:: Instructions for the task ::
State only how many lines below include the string "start".

:: Data extracted from a collection ::
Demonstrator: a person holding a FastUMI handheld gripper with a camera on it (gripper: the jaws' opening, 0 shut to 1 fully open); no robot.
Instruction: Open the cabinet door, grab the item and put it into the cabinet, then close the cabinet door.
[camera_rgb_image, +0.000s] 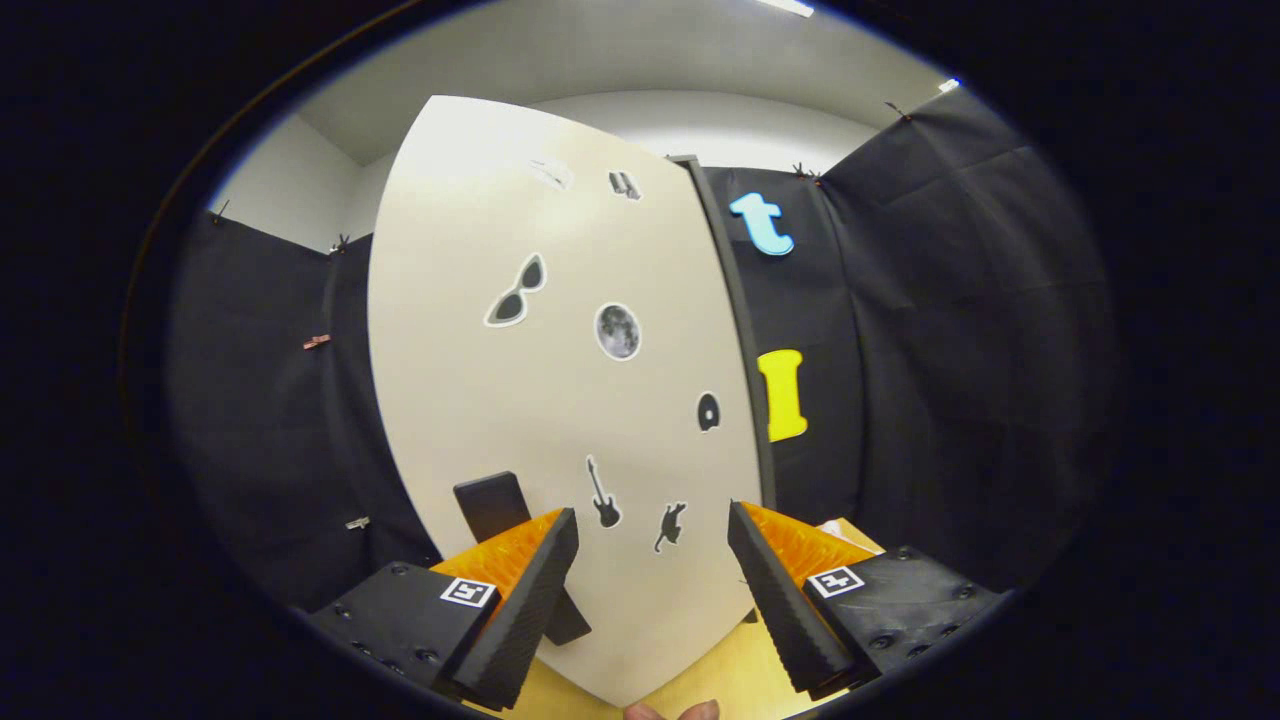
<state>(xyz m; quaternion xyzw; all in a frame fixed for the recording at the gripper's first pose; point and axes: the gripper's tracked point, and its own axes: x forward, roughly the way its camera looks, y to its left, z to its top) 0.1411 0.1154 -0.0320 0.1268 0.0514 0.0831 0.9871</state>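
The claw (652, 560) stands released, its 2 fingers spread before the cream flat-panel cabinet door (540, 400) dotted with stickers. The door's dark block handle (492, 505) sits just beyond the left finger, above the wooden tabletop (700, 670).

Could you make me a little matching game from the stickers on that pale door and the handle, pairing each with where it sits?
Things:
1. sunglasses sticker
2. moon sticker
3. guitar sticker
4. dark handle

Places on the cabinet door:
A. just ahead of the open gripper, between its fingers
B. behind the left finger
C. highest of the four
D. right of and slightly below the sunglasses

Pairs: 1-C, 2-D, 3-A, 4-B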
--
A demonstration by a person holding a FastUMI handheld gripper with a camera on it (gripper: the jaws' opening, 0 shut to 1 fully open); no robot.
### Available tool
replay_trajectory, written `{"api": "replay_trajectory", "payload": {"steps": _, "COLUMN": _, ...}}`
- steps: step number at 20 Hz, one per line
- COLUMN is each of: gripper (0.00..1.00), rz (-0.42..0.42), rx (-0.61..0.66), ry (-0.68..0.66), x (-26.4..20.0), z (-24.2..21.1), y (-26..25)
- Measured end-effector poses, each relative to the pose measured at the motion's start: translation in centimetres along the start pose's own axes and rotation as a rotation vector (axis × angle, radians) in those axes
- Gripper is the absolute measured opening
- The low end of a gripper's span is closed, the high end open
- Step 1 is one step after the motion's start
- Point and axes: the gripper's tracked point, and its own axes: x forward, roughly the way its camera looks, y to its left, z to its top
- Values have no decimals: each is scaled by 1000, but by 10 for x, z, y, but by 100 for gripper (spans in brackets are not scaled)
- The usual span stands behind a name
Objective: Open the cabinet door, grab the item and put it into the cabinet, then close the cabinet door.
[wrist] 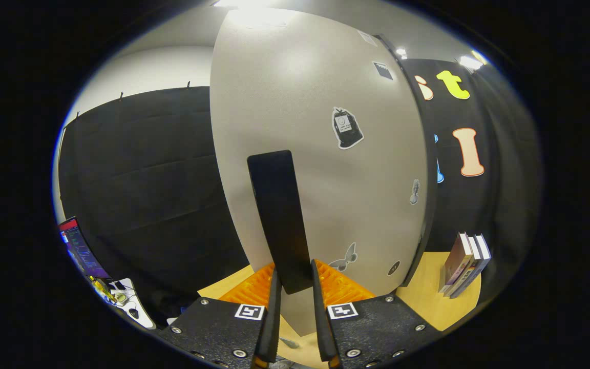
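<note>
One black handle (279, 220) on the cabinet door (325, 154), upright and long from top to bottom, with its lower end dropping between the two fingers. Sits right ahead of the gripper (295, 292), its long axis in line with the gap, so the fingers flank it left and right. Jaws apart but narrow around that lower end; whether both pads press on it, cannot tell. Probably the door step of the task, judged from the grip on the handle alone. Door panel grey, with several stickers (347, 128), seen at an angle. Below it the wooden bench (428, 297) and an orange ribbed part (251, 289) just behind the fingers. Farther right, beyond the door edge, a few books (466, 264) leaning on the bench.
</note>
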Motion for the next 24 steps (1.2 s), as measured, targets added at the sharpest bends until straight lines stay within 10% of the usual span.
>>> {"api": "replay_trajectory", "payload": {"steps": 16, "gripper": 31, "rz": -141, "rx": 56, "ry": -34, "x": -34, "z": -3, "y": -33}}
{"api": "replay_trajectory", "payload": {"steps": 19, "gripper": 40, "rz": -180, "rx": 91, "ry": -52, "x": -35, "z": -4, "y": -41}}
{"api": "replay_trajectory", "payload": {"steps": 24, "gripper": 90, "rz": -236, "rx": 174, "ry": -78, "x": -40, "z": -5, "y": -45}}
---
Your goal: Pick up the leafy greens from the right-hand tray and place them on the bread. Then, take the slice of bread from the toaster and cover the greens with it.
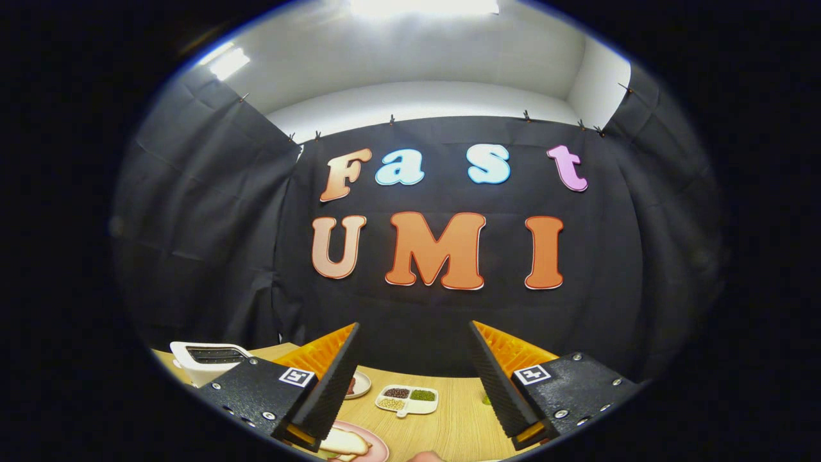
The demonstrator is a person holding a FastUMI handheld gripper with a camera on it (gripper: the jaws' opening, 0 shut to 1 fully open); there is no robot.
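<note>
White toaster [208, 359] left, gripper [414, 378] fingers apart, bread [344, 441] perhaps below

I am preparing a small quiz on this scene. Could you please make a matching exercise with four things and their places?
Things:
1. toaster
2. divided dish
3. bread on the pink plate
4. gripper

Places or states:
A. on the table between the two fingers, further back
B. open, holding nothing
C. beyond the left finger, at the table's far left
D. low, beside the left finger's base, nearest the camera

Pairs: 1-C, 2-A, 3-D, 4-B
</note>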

:: Result for this task ::
2